● Task requirements:
Locate the line that contains "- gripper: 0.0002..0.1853" in the entries below, then repeat it and every following line through the line that contains "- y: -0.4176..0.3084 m", exactly, and no others.

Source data
= Beginning of Section =

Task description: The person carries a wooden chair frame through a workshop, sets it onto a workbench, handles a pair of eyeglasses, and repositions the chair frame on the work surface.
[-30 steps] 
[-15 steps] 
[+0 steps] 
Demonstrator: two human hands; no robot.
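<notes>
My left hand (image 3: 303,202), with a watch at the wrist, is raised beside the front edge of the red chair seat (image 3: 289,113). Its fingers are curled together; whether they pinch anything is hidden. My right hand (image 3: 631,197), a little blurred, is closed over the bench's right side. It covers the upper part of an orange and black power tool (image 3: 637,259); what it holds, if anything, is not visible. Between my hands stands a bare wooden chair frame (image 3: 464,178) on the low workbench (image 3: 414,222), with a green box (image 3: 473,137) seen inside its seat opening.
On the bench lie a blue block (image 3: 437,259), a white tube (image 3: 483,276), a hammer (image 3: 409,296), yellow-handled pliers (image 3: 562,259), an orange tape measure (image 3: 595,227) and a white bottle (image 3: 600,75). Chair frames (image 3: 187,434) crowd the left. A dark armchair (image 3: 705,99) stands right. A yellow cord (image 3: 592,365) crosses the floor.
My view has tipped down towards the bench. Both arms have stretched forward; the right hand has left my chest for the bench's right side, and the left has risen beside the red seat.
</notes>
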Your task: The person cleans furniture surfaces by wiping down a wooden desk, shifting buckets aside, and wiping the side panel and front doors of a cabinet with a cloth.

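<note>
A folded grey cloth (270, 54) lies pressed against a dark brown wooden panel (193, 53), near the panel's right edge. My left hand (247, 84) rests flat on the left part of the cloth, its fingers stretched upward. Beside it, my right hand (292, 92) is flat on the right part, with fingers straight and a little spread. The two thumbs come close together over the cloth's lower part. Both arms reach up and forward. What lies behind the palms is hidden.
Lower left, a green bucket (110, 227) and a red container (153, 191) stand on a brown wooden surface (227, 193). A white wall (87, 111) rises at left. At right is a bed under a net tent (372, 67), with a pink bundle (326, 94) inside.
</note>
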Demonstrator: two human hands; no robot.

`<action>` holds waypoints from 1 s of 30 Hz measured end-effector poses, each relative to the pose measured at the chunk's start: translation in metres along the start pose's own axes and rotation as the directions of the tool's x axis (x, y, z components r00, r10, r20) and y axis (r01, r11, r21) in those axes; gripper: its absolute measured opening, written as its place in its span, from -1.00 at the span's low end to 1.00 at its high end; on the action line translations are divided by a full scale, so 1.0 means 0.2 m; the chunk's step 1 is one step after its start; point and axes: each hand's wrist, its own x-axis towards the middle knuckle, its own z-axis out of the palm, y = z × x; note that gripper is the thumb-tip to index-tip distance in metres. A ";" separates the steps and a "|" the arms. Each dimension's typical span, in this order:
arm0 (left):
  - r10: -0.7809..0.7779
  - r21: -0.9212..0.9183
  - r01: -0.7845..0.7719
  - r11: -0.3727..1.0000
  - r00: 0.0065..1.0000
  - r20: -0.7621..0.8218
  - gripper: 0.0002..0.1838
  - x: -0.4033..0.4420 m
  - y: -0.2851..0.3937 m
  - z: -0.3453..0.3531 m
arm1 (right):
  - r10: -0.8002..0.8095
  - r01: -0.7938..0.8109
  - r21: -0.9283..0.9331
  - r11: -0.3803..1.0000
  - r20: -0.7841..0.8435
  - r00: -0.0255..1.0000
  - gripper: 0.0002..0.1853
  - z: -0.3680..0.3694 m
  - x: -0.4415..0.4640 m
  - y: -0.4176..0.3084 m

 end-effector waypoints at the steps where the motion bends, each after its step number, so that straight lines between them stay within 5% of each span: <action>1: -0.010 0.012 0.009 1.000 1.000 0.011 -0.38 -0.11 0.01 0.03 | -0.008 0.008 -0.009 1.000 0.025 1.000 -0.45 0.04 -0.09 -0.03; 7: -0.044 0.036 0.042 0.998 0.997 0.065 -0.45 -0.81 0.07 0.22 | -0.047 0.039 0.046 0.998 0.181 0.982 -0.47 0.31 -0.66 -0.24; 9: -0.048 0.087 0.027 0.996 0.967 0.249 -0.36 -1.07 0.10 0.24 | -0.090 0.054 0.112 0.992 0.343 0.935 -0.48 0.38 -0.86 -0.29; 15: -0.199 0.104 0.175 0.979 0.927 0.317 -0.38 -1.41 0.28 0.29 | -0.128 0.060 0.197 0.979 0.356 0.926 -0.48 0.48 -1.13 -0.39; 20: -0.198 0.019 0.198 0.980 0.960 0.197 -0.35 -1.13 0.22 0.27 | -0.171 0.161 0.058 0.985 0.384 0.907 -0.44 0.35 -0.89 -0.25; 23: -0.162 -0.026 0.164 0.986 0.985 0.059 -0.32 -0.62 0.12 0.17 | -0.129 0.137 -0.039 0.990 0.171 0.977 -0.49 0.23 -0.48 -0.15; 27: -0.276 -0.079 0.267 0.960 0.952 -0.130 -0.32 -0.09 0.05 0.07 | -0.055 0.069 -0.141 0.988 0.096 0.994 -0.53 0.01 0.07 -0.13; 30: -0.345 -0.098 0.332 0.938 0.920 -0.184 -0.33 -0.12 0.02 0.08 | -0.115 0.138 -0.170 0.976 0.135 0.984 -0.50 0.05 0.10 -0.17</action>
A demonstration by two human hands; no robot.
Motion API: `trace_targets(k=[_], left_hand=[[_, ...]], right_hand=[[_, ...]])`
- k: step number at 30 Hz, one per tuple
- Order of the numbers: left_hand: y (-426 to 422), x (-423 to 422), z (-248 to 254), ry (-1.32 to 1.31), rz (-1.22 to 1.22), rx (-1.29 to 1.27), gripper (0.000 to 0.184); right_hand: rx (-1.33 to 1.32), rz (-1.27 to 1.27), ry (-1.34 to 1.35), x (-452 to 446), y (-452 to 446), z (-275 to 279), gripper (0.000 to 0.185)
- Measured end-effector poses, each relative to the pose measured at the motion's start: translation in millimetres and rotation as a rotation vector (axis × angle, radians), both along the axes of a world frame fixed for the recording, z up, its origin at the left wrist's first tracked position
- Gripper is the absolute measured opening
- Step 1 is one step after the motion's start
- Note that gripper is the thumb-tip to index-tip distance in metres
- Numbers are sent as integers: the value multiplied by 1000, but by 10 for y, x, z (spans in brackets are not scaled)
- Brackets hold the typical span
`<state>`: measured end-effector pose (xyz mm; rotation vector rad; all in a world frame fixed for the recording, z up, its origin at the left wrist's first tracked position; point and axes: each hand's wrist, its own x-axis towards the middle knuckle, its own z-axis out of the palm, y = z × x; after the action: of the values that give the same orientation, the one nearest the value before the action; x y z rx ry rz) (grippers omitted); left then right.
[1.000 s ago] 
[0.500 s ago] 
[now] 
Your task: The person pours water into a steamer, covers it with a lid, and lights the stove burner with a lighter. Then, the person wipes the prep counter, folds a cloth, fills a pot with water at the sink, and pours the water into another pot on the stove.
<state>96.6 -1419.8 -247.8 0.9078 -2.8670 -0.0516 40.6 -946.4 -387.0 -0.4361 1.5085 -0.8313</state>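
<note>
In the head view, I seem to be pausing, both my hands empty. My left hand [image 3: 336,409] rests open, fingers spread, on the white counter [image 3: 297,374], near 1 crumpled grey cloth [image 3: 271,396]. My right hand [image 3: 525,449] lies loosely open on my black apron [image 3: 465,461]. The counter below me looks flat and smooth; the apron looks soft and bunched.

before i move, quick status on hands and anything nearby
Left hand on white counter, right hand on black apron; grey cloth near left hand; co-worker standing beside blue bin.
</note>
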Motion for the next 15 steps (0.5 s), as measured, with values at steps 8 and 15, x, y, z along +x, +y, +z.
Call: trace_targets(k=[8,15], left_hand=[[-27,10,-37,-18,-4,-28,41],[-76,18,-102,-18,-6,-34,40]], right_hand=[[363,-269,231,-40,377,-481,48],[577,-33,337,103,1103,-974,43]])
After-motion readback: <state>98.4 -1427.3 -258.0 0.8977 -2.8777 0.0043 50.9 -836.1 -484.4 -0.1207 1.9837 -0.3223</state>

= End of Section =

● Written solution:
  - gripper: 0.0002..0.1853
  - z: -0.3680..0.3694 m
  - x: -0.4415..0.4640 m
  - y: -0.4176..0.3084 m

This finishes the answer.